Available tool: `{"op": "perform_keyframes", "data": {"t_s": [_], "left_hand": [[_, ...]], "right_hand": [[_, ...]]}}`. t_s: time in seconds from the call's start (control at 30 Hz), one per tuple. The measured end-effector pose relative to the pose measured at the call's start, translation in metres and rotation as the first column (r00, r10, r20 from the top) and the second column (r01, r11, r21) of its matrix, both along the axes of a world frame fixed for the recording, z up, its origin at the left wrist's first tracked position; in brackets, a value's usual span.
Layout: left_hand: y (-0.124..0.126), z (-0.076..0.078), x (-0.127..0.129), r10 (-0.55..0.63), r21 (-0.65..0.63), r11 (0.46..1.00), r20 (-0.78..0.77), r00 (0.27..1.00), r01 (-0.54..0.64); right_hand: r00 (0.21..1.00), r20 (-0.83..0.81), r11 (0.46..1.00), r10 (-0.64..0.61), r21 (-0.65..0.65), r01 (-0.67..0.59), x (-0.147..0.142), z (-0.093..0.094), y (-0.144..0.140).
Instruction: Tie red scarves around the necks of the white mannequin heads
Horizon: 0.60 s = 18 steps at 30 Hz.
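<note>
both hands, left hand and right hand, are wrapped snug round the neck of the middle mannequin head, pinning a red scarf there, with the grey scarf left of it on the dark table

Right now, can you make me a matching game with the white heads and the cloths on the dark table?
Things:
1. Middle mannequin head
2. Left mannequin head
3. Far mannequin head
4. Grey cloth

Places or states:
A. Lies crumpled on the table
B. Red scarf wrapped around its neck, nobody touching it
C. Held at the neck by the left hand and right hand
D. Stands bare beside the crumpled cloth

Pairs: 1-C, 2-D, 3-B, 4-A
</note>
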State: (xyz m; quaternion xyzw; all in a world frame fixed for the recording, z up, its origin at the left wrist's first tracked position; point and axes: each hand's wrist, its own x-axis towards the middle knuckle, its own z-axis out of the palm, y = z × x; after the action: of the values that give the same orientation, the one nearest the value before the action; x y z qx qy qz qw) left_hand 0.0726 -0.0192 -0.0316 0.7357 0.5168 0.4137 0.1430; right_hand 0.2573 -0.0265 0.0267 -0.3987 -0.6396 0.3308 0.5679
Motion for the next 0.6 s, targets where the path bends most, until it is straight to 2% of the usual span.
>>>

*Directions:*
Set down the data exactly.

*Task solution:*
Available tool: `{"op": "perform_keyframes", "data": {"t_s": [_], "left_hand": [[_, ...]], "right_hand": [[_, ...]]}}`. t_s: time in seconds from the call's start (control at 30 Hz), one per tuple. The measured end-effector pose relative to the pose measured at the call's start, translation in metres and rotation as the first column (r00, r10, r20 from the top) and the second column (r01, r11, r21) of its matrix, both along the axes of a world frame fixed for the recording, z up, its origin at the left wrist's first tracked position; in brackets, a value's usual span.
Layout: left_hand: y (-0.124..0.126), z (-0.076..0.078), x (-0.127..0.129), r10 (-0.55..0.63), r21 (-0.65..0.63), r11 (0.46..1.00), r20 (-0.78..0.77), r00 (0.27..1.00), r01 (-0.54..0.64); right_hand: r00 (0.21..1.00), r20 (-0.83..0.81), r11 (0.46..1.00), r10 (-0.64..0.61), r21 (-0.65..0.65), r01 (-0.67..0.59), x (-0.147..0.142), z (-0.093..0.094), y (-0.144..0.140).
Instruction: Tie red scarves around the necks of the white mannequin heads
Horizon: 0.60 s = 18 steps at 30 Hz.
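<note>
both hands, left hand and right hand, are wrapped snug round the neck of the middle mannequin head, pinning a red scarf there, with the grey scarf left of it on the dark table

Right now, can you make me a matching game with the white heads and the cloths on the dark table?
Things:
1. Middle mannequin head
2. Left mannequin head
3. Far mannequin head
4. Grey cloth

Places or states:
A. Lies crumpled on the table
B. Red scarf wrapped around its neck, nobody touching it
C. Held at the neck by the left hand and right hand
D. Stands bare beside the crumpled cloth

Pairs: 1-C, 2-D, 3-B, 4-A
</note>
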State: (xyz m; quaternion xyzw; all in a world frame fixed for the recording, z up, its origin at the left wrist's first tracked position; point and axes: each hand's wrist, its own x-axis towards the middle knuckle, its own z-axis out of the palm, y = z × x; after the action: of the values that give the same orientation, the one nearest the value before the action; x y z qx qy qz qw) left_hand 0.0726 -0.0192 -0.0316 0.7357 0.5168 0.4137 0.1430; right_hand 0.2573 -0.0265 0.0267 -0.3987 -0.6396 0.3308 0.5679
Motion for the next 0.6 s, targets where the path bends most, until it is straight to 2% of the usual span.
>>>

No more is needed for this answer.